Exercise prompt: The lines to copy are those with "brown" in them. Pull each one from the entries below.

___ Records for this task

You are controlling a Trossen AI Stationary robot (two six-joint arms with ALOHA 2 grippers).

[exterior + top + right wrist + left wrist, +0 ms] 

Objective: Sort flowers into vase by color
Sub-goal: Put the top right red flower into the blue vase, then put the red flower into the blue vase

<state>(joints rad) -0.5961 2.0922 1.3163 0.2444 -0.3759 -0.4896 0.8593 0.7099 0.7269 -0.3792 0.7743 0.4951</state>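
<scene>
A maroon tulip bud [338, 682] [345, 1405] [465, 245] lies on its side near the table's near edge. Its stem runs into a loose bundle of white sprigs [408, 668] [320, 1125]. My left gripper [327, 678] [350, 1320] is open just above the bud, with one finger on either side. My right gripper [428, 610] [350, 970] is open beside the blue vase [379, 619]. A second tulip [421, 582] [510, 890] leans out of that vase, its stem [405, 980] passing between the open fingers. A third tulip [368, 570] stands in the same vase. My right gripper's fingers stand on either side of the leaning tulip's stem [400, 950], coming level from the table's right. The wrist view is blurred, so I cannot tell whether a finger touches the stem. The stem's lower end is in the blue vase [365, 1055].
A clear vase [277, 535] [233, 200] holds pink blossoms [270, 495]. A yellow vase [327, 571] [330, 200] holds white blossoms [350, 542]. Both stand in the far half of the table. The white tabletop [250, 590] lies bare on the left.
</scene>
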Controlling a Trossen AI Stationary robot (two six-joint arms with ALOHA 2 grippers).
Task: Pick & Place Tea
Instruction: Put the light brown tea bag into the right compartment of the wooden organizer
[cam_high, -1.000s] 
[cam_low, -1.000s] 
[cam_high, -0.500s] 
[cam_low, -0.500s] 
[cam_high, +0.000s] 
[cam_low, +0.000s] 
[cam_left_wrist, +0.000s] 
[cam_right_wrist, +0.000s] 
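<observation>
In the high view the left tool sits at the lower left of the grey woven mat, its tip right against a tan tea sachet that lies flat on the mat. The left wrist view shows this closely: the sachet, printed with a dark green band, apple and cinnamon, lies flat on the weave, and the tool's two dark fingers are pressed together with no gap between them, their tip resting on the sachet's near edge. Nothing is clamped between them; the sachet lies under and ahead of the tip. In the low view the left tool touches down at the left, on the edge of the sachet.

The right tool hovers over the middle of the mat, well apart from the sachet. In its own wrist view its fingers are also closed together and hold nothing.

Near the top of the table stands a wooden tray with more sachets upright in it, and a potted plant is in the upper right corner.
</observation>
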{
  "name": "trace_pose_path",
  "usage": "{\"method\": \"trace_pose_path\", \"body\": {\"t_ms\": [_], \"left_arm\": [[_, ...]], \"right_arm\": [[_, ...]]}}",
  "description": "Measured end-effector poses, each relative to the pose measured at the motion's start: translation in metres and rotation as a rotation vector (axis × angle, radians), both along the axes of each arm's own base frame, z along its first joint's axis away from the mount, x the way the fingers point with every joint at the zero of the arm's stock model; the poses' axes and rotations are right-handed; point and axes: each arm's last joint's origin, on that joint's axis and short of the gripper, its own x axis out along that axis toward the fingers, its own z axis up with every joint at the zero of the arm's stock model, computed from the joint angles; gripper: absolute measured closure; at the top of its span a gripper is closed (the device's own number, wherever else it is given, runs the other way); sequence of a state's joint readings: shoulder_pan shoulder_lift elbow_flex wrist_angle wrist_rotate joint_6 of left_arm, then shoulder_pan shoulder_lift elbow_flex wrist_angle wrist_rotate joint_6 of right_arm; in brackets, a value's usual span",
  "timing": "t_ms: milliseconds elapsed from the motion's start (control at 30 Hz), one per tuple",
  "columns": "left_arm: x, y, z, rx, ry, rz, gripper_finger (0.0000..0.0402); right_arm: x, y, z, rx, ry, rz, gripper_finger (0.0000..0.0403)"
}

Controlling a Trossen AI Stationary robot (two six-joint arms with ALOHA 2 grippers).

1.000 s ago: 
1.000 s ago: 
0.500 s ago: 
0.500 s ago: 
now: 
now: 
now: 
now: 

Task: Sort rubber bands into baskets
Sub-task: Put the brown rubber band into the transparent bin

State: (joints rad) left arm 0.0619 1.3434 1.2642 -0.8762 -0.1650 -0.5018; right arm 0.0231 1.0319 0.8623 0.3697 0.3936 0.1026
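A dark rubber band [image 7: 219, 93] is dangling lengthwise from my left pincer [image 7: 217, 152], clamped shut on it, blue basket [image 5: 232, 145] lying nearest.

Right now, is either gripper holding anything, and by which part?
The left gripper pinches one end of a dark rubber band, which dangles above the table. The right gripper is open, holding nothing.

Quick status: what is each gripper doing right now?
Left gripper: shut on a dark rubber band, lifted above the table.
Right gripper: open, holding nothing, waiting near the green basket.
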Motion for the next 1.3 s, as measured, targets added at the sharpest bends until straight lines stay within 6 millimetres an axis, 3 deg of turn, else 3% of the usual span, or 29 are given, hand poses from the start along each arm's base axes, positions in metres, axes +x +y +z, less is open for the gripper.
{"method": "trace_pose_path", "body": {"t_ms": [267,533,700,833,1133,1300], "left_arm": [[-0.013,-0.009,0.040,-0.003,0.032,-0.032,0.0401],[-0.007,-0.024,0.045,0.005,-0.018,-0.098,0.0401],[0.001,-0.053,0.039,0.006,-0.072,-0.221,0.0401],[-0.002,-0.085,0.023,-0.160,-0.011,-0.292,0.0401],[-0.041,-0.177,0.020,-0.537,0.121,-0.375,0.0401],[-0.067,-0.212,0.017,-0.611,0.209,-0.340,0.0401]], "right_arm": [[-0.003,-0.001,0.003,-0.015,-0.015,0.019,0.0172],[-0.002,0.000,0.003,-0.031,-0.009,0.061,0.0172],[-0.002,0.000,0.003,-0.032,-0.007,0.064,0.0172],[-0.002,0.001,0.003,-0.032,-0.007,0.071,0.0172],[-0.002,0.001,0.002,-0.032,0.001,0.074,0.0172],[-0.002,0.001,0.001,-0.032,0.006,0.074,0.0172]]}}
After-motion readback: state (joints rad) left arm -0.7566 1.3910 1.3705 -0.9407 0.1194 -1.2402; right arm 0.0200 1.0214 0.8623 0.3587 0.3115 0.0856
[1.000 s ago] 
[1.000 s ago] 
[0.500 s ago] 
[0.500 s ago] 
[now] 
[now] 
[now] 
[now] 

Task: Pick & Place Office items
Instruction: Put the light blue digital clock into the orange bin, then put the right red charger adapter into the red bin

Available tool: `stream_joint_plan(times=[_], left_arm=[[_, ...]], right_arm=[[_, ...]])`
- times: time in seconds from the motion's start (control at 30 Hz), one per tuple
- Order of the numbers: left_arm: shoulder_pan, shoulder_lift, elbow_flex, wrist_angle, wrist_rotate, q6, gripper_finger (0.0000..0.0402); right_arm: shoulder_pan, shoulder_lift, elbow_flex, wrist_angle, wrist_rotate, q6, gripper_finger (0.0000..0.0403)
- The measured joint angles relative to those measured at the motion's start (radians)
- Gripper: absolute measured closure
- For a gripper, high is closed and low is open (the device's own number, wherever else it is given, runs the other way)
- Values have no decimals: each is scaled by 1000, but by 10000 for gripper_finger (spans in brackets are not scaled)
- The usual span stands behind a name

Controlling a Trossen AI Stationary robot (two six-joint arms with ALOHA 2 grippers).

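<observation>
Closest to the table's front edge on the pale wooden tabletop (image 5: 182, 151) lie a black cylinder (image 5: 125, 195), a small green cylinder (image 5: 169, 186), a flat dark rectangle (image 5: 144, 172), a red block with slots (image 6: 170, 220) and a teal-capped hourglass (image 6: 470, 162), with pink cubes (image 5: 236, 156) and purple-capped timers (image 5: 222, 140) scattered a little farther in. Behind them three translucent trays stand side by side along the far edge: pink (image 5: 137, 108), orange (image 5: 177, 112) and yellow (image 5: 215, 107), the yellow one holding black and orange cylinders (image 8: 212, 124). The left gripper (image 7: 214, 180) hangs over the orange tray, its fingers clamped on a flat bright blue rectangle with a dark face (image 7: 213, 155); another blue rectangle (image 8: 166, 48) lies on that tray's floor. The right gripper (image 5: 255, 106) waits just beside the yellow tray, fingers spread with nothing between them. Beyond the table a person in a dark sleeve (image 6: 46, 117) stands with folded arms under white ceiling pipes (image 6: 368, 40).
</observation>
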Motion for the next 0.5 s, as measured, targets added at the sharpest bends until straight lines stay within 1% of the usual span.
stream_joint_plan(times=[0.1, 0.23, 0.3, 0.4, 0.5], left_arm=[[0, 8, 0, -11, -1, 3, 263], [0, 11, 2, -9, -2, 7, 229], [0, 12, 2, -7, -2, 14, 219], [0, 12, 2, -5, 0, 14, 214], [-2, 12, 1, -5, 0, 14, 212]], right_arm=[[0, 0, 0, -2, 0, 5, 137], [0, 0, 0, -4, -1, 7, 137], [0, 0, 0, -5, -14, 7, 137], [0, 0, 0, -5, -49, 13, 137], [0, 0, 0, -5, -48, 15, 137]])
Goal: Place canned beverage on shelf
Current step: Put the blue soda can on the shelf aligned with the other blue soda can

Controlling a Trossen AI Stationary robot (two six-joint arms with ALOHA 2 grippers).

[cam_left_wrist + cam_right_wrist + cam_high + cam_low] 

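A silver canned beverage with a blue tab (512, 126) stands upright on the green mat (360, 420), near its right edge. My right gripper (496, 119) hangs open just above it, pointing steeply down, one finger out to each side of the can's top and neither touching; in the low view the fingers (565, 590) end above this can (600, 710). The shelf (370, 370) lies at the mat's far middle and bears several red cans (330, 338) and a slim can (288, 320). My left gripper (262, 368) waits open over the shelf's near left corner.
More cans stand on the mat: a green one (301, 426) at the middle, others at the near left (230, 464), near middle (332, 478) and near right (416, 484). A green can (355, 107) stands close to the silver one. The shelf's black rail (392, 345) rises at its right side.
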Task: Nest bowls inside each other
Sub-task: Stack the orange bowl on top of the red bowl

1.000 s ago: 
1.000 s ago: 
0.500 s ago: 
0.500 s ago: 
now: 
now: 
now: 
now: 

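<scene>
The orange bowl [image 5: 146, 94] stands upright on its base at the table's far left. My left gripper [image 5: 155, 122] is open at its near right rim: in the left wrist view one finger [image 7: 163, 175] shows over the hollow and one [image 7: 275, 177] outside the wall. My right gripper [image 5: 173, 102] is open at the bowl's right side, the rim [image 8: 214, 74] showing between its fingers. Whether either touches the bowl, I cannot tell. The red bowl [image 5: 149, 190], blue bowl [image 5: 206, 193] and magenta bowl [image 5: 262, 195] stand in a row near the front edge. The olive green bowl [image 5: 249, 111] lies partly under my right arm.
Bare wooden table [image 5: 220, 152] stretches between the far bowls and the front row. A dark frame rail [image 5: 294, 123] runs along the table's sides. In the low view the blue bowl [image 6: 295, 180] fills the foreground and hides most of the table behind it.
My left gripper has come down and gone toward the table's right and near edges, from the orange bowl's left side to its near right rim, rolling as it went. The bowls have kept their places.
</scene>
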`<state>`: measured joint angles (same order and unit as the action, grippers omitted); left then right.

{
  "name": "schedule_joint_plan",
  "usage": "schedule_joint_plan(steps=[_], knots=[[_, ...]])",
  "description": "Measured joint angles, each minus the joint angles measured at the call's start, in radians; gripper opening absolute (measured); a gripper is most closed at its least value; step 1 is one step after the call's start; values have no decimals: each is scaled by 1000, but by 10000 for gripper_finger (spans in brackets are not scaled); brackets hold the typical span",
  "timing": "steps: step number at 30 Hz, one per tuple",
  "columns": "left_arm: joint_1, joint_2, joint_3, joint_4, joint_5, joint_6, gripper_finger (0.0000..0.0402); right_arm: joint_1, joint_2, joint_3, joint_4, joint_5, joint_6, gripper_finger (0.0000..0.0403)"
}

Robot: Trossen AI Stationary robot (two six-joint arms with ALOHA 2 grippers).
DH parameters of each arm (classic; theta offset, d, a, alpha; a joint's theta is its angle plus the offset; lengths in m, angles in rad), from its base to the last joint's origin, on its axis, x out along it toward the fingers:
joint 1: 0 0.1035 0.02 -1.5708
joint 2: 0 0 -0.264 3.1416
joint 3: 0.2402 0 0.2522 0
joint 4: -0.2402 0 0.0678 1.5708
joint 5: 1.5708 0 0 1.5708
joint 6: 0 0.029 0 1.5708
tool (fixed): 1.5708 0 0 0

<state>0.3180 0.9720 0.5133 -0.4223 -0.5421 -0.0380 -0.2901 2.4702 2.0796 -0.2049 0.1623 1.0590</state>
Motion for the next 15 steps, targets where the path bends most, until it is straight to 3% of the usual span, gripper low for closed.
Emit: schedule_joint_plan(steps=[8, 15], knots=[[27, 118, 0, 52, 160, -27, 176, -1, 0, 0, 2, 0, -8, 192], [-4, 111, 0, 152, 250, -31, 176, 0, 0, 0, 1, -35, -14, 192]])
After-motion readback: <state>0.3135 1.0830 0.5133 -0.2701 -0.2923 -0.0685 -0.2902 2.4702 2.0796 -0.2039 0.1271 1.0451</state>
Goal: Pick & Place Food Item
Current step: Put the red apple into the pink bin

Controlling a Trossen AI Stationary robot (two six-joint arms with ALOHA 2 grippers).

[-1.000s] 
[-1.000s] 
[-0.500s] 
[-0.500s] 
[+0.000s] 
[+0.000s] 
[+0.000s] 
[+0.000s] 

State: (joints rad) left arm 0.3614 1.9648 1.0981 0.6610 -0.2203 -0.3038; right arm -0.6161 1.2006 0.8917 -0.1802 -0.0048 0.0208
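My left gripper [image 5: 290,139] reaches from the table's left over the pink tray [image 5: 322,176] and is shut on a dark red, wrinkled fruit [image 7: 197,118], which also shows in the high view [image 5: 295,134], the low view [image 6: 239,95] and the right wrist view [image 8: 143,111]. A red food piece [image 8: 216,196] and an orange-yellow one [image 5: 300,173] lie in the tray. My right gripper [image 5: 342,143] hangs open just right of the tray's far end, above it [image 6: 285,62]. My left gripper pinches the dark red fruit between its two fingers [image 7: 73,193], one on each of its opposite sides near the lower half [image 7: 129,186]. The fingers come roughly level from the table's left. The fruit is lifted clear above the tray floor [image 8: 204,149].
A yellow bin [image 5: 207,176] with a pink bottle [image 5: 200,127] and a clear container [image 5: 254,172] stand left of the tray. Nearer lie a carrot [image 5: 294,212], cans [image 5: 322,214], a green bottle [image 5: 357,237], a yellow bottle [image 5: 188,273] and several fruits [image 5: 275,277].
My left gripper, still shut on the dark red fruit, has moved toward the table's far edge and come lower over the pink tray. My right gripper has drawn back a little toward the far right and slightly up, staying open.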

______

Solution:
Instruction: Put the light brown tea bag into the right compartment of the wooden organizer
Sub-task: Put the brown rubber band into the transparent bin

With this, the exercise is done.